Selection of a 129 strain to match genetic mutations created in 129-derived embryonic stem (ES¹) cell lines is particularly challenging. Genetic and phenotypic analysis of the 129 mice available to the research community revealed occurrences of genetic contamination and deliberate cross breeding, resulting in significant genetic diversity (Simpson et al. 1997; Threadgill et al. 1997). Functional differences among the different 129 strains also exist. Although all 129 mice express the same major histocompatibility complex haplotype (H2^b), unidentified differences in minor histocompatibility genes are sufficient to cause tail skin graft rejection between most 129 strain lineages (Simpson et al. 1997). Substrains within the 129P and 129X parental lines carry recessive mutations in the tyrosinase (Tyr) and pink-eyed dilution (p) genes, which impair vision and potentially confound spatial learning and memory tests. Given the importance of understanding the origin of 129 mice, their nomenclature was modified to identify separate families derived from common parent strains (Festing et al. 1999). Researchers must exercise caution in choosing a 129 strain for breeding purposes inasmuch as the published nomenclature is often incomplete or misleading. Many ES cell lines are derived from strains within the 129S lineage (Simpson et al. 1997), yet the strain origin is generally referred to simply as “129/Sv.” This type of incomplete information may lead researchers to conclude erroneously that 129/SvJ (now 129X1/SvJ) mice are a suitable match. In fact, although there are ES cell lines derived from 129X1/SvJ, it is the most genetically distinct 129 strain and is not a good match to 129S-derived ES cell lines (Simpson et al. 1997; Threadgill et al. 1997).
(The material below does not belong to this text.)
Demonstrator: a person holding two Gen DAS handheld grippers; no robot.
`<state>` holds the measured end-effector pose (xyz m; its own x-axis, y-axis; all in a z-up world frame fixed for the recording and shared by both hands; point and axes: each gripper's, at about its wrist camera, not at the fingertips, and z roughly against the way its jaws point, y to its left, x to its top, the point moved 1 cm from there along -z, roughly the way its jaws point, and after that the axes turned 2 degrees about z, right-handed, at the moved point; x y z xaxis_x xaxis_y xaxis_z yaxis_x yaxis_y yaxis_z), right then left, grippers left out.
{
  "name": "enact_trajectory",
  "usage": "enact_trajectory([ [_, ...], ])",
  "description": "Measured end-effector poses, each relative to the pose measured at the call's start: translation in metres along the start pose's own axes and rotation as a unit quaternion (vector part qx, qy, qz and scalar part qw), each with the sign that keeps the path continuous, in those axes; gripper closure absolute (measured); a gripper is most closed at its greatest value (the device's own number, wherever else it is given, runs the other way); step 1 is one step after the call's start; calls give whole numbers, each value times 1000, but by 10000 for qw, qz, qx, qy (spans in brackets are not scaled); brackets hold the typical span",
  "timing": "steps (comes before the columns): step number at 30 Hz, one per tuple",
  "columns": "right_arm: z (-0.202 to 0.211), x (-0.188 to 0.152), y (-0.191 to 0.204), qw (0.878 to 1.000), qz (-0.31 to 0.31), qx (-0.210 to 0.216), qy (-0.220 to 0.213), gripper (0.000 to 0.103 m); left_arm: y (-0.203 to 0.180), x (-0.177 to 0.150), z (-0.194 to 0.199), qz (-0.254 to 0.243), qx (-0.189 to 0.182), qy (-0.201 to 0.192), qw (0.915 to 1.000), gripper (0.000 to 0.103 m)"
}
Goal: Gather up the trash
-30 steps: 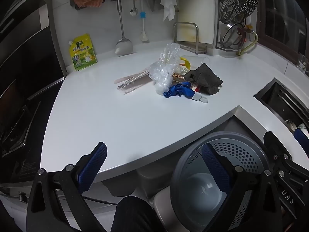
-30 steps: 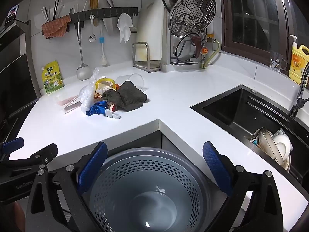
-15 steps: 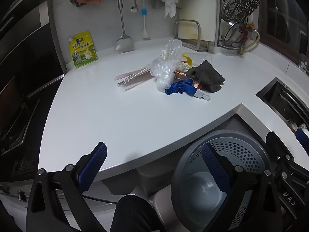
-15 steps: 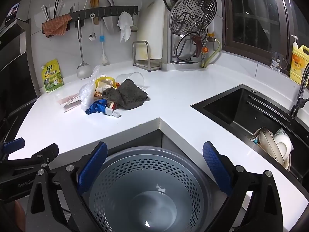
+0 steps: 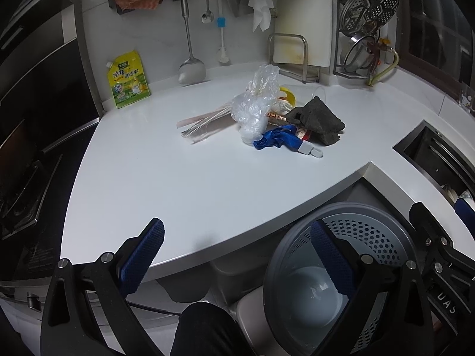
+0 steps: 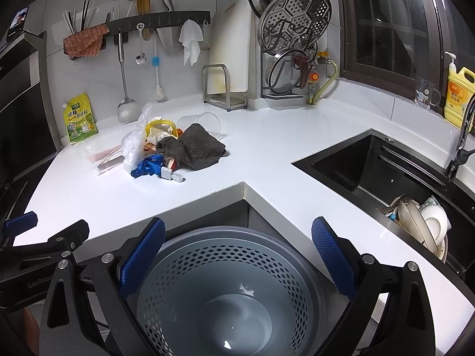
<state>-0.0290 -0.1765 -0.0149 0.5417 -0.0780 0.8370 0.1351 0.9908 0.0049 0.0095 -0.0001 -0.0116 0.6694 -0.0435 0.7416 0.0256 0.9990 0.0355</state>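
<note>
A pile of trash lies on the white counter (image 5: 178,184): a crumpled clear plastic bag (image 5: 256,103), a blue strap with a grey clip (image 5: 279,140), a dark grey cloth (image 5: 317,120), a flat clear wrapper (image 5: 199,123) and a yellow ring (image 5: 288,95). The pile also shows in the right wrist view, with the cloth (image 6: 194,146) and blue strap (image 6: 148,167). A grey perforated bin (image 6: 225,290) stands below the counter corner, empty. My left gripper (image 5: 237,258) is open and empty, near the counter's front edge. My right gripper (image 6: 237,258) is open and empty above the bin.
A black sink (image 6: 386,175) with dishes (image 6: 421,222) is at the right. A yellow pouch (image 5: 129,80) leans on the back wall. Utensils hang on a rail (image 6: 160,22). A lid rack (image 6: 292,59) and a clear cup (image 6: 204,121) stand at the back. A stove (image 5: 17,195) is at left.
The left gripper's view has shifted slightly, so the trash pile sits a little lower and nearer. The right gripper has barely moved. Both stay open.
</note>
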Motion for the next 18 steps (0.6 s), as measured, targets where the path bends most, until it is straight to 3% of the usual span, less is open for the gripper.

Genetic modifiers are alleles present in the background strain genome that alter the expression of the gene of interest. Genetic modifiers may function through one of numerous mechanisms, including (1) suppression or enhancement of expression of genes involved in physiological or pathological pathways, (2) alteration of DNA transcription rates or mRNA stability, (3) epigenetic effects causing changes in DNA methylation or chromatin structure, and (4) variation of gene copy number (Erickson 1996). Traditional gene mapping and positional cloning approaches are used to determine the chromosomal location and to identify specific genetic modifiers (Davisson 2006; Montagutelli 2000; Silver 1995a). Mapping begins with F2 intercrosses between two strains that harbor the mutation but display differing phenotypes. Phenotypic screening of F2 mice is followed by a genome-wide analysis using DNA markers that are polymorphic between the two strains.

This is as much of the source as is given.